## Problem to work on
All of the data must be output exactly, with every picture left out.
-- Data excerpt follows --
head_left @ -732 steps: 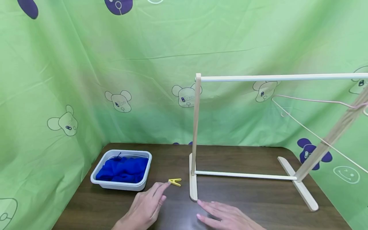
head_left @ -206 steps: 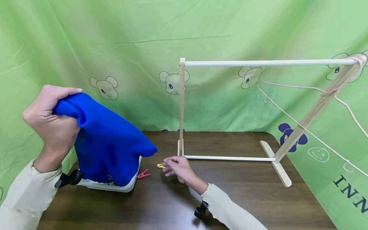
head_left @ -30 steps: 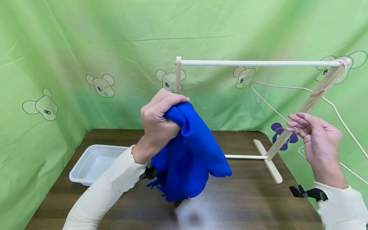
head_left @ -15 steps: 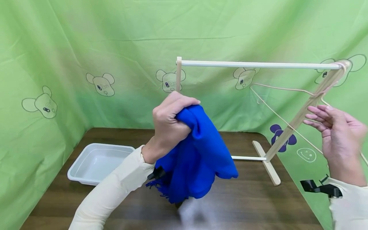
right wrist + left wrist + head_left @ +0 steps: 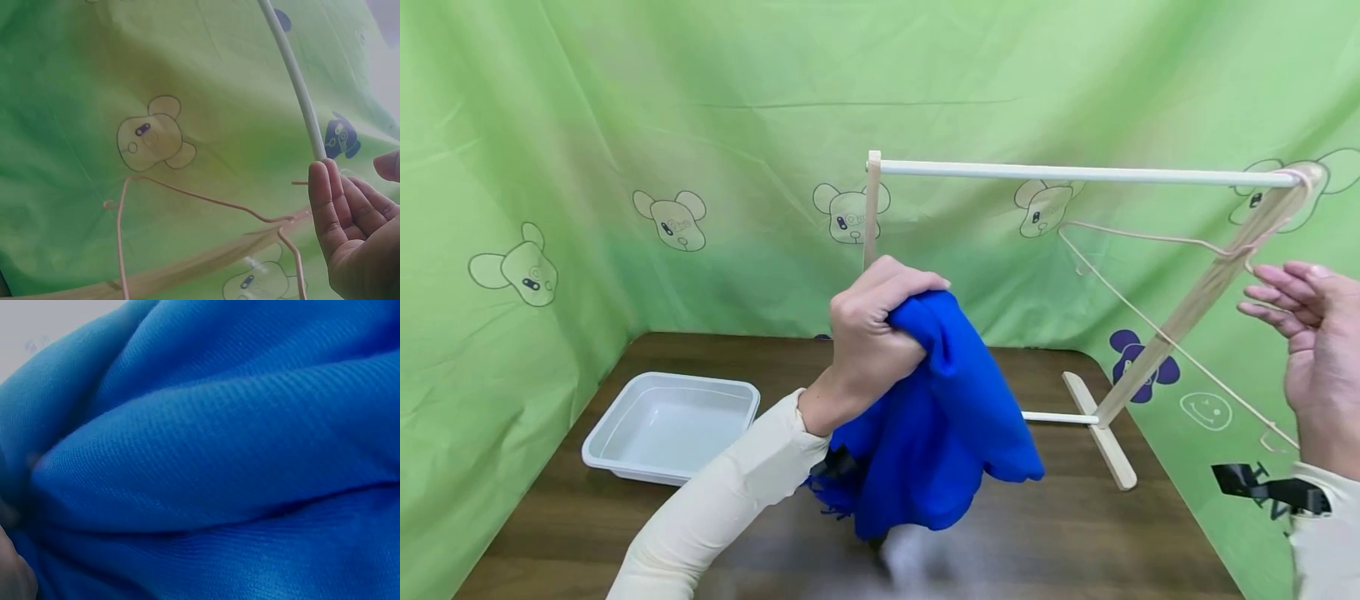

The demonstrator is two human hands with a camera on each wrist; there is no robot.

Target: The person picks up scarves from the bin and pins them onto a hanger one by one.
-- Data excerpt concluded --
## Task output
head_left @ -732 steps: 
head_left @ -206 steps: 
head_left @ -30 steps: 
head_left @ -15 steps: 
right wrist + left wrist + head_left @ +0 steps: 

The demonstrator is two human hands with a camera on each wrist; there is no robot.

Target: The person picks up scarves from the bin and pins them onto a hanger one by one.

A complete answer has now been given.